* [Provided data]
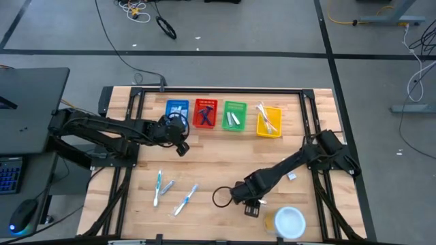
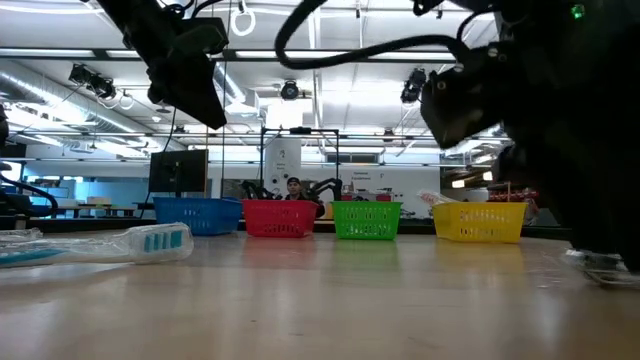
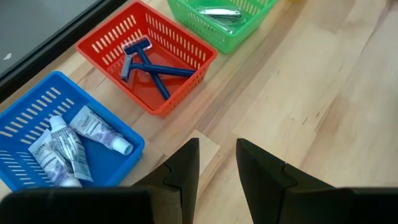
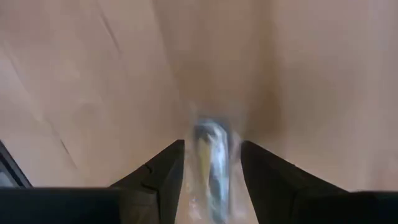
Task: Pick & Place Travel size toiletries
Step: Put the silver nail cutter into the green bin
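Observation:
My right gripper (image 1: 253, 206) is low over the table's near middle, shut on a silvery item in clear wrapping (image 4: 211, 163). My left gripper (image 1: 181, 146) hovers open, just on the near side of the blue basket (image 3: 25, 112), which holds white tubes (image 3: 68, 144). Two dark blue razors (image 3: 149, 65) lie in the red basket (image 3: 180, 37). Silvery items (image 3: 219, 12) lie in the green basket (image 1: 234, 116). White sticks lie in the yellow basket (image 1: 268, 121). Two toothbrushes (image 1: 158, 187) (image 1: 184, 199) lie flat on the table's near left. A small packet (image 1: 291, 175) lies at the right. My right gripper has the silvery wrapped item between its two fingers (image 4: 165, 171), and the clear wrapping (image 4: 194, 186) fills the gap from side to side. The fingers lie along the item and come steeply down at the table. Whether the item is lifted, I cannot tell.
A round white-and-yellow container (image 1: 289, 221) sits near the table's near edge, right beside my right gripper. A black cable loop (image 1: 221, 197) hangs by that arm. The four baskets line the far side. A toothbrush (image 2: 100, 245) shows at the left in the low view.

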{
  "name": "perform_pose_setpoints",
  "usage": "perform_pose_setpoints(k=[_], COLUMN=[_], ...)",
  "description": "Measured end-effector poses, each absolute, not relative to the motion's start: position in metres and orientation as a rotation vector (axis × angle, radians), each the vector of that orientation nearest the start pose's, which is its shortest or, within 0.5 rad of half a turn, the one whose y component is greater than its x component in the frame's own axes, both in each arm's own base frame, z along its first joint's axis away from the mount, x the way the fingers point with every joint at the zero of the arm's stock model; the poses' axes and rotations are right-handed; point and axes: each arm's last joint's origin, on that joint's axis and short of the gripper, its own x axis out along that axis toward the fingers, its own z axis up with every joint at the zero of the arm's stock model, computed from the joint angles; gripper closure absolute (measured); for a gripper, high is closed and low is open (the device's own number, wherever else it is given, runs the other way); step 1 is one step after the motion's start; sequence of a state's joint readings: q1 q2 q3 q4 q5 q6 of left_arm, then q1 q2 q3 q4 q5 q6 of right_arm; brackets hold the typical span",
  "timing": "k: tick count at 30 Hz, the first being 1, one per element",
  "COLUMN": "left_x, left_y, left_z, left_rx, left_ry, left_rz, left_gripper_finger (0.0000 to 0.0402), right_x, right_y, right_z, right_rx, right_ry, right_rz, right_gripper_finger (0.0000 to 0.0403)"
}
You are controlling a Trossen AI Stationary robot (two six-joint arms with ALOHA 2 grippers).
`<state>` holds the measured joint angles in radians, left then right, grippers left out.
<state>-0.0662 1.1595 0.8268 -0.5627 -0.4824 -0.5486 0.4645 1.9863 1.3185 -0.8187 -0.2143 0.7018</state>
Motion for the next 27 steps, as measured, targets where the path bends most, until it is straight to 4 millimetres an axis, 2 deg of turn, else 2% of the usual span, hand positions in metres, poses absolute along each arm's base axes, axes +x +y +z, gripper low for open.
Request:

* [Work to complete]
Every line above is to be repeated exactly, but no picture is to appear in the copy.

* [Exercise response]
Task: Pick & Place Travel size toiletries
Step: Put the silver nail cutter into the green bin
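Observation:
My right gripper (image 1: 253, 206) is low over the table's near middle, shut on a silvery item in clear wrapping (image 4: 211, 163). My left gripper (image 1: 181, 146) hovers open, just on the near side of the blue basket (image 3: 25, 112), which holds white tubes (image 3: 68, 144). Two dark blue razors (image 3: 149, 65) lie in the red basket (image 3: 180, 37). Silvery items (image 3: 219, 12) lie in the green basket (image 1: 234, 116). White sticks lie in the yellow basket (image 1: 268, 121). Two toothbrushes (image 1: 158, 187) (image 1: 184, 199) lie flat on the table's near left. A small packet (image 1: 291, 175) lies at the right. My right gripper has the silvery wrapped item between its two fingers (image 4: 165, 171), and the clear wrapping (image 4: 194, 186) fills the gap from side to side. The fingers lie along the item and come steeply down at the table. Whether the item is lifted, I cannot tell.
A round white-and-yellow container (image 1: 289, 221) sits near the table's near edge, right beside my right gripper. A black cable loop (image 1: 221, 197) hangs by that arm. The four baskets line the far side. A toothbrush (image 2: 100, 245) shows at the left in the low view.
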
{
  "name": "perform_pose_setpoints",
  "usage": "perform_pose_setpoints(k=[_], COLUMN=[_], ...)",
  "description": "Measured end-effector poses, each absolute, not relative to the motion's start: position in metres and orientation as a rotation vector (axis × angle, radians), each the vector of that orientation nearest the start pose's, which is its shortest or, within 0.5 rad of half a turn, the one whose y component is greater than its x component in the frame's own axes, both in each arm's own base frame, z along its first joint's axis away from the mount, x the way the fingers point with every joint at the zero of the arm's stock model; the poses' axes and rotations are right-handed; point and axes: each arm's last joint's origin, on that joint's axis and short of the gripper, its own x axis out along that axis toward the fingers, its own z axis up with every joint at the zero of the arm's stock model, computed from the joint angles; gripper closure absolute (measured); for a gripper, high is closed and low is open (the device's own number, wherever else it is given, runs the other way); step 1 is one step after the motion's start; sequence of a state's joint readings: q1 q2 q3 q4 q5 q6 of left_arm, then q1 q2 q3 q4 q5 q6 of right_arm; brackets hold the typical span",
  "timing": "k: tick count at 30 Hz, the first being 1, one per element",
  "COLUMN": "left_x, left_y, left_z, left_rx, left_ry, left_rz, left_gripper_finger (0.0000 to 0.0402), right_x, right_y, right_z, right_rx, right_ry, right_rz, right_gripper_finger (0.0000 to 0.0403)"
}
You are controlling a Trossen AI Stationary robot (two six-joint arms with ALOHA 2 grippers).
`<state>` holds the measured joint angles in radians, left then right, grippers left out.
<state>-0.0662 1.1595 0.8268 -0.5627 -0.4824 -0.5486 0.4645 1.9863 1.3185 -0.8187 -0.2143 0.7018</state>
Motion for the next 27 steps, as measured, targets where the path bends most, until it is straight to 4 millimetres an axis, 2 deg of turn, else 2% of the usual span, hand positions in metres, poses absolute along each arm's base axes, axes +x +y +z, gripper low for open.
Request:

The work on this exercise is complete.